Artificial blood for clinical use is not yet available therefore, we previously developed artificial oxygen carriers (capsules) and showed their functionality in vitro and biocompatibility in vivo. Herein, we assessed the functionality of the capsules in vivo in a normovolemic hemodilution rat-model. We stepwise exchanged the blood of male Wistar-rats with medium either in the presence of capsules (treatment) or in their absence (control). We investigated tissue hypoxia thoroughly through online biomonitoring, determination of enzyme activity and pancreatic hormones in plasma, histochemical and immunohistochemical staining of small intestine, heart, liver and spleen as well as in situ hybridization of kidneys. After hemodilution, treated animals show higher arterial blood pressure and have a stable body temperature. Additionally, they show a more stable pH, a higher oxygen partial pressure (pO2), and a lower carbon dioxide partial pressure (pCO2). Interestingly, blood-glucose-levels drop severely in treated animals, presumably due to glucose consumption. Creatine kinase values in these animals are increased and isoenzyme analysis indicates the spleen as origin. Moreover, the small intestine of treated animals show reduced hypoxic injury compared to controls and the kidneys have reduced expression of the hypoxia-inducible erythropoietin mRNA. In conclusion, our capsules can prevent hypoxic tissue damage. The results provide a proof of concept for capsules as adequate erythrocyte substitute.

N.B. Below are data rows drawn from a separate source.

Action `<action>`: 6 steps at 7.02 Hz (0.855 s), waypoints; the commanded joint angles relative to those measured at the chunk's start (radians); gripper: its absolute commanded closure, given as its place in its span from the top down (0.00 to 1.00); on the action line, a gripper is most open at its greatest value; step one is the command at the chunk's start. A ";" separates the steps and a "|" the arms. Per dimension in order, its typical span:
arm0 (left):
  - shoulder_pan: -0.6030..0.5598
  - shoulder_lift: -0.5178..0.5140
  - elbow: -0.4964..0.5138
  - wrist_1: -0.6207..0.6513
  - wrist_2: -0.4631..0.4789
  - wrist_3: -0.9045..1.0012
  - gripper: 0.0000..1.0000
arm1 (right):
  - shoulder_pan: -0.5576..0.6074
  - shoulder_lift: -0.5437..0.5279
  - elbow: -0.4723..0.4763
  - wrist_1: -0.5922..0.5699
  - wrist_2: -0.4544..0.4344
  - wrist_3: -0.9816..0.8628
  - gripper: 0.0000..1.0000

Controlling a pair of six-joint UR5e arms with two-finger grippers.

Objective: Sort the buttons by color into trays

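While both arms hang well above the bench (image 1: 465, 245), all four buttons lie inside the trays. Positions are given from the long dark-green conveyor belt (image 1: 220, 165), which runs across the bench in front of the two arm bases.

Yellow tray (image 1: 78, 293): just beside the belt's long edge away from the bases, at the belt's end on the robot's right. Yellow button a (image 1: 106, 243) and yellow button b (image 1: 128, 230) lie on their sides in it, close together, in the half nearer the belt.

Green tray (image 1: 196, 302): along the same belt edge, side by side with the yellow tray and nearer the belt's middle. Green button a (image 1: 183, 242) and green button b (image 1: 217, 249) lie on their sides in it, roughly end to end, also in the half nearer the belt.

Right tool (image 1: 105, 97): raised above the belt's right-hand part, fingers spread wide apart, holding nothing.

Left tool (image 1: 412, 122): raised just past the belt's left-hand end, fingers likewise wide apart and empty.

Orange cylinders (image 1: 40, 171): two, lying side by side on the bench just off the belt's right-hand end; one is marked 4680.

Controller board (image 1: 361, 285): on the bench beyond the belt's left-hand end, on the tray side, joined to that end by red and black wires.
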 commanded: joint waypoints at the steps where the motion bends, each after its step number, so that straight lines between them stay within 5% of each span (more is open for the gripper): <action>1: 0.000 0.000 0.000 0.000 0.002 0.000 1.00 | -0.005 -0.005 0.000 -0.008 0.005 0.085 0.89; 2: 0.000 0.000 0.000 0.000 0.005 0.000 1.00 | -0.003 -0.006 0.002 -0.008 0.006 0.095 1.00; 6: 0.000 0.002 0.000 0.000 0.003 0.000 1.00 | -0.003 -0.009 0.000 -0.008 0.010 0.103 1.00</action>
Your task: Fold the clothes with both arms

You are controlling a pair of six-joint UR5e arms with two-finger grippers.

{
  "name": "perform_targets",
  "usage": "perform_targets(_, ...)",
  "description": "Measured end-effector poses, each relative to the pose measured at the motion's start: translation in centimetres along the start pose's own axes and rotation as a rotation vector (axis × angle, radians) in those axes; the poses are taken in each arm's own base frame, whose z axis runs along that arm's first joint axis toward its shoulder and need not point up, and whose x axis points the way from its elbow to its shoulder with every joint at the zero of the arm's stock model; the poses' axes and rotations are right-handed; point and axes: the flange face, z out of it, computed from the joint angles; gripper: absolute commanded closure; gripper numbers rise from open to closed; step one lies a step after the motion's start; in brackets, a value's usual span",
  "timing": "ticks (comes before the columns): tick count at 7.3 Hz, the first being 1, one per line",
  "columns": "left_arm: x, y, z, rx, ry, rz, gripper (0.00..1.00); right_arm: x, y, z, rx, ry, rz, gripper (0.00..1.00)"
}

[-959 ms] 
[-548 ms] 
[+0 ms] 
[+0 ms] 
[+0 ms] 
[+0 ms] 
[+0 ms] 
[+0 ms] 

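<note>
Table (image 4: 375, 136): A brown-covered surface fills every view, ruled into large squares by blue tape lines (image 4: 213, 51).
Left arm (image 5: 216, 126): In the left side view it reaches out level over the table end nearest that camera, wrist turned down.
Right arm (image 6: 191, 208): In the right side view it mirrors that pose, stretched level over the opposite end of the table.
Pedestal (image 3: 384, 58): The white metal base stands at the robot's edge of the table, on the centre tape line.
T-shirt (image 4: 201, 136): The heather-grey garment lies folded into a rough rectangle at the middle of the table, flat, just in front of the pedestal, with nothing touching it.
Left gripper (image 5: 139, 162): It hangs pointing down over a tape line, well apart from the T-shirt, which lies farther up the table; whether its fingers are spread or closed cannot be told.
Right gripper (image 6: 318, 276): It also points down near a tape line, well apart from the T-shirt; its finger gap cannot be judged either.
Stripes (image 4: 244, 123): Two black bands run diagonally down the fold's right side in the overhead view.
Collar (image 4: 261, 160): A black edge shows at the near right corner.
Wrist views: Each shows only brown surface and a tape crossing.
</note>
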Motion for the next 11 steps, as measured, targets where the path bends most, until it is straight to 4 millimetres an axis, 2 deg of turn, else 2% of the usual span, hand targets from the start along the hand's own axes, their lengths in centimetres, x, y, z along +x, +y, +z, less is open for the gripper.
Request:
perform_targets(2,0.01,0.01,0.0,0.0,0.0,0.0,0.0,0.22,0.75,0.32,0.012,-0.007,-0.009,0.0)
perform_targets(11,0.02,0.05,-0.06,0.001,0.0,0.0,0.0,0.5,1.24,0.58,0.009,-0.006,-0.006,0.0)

Functionality of albumin-derived perfluorocarbon-based artificial oxygen carriers in the Langendorff-heart †.

The aim of this study was to prove whether albumin-derived perfluorocarbon-based nanoparticles (capsules) can operate as a novel artificial oxygen carrier in a rat Langendorff-heart perfusion model. Hearts perfused with capsules showed increased left ventricular pressure and rate pressure product compared to hearts perfused with pure Krebs-Henseleit (KH)-buffer. The capsules prevented the myocardium from functional fail when in their absence a noxious ischemia was observed. Capsules did not change rheological properties of KH-buffer and could repeatedly reload with oxygen. This albumin-derived perfluorocarbon-based artificial oxygen carrier preserved the function of rat hearts due to the transport of oxygen in a satisfactory manner. Because of these positive results, the functionality of the applied capsules should be verified in living animals.

Albumin-derived perfluorocarbon-based artificial oxygen carriers: A physico-chemical characterization and first in vivo evaluation of biocompatibility.

Until today, artificial oxygen carriers have not been reached satisfactory quality for routine clinical treatments. To bridge this gap, we designed albumin-derived perfluorocarbon-based nanoparticles as novel artificial oxygen carriers and evaluated their physico-chemical and pharmacological performance. Our albumin-derived perfluorocarbon-based nanoparticles (capsules), composed of an albumin shell and a perfluorodecalin core, were synthesized using ultrasonics. Their subsequent analysis by physico-chemical methods such as scanning electron-, laser scanning- and dark field microscopy as well as dynamic light scattering revealed spherically-shaped, nano-sized particles, that were colloidally stable when dispersed in 5% human serum albumin solution. Furthermore, they provided a remarkable maximum oxygen capacity, determined with a respirometer, reflecting a higher oxygen transport capacity than the competitor Perftoran®. Intravenous administration to healthy rats was well tolerated. Undesirable effects on either mean arterial blood pressure, hepatic microcirculation (determined by in vivo microscopy) or any deposit of capsules in organs, except the spleen, were not observed. Some minor, dose-dependent effects on tissue damage (release of cellular enzymes, alterations of spleen's micro-architecture) were detected. As our promising albumin-derived perfluorocarbon-based nanoparticles fulfilled decisive physico-chemical demands of an artificial oxygen carrier while lacking severe side-effects after in vivo administration they should be advanced to functionally focused in vivo testing conditions.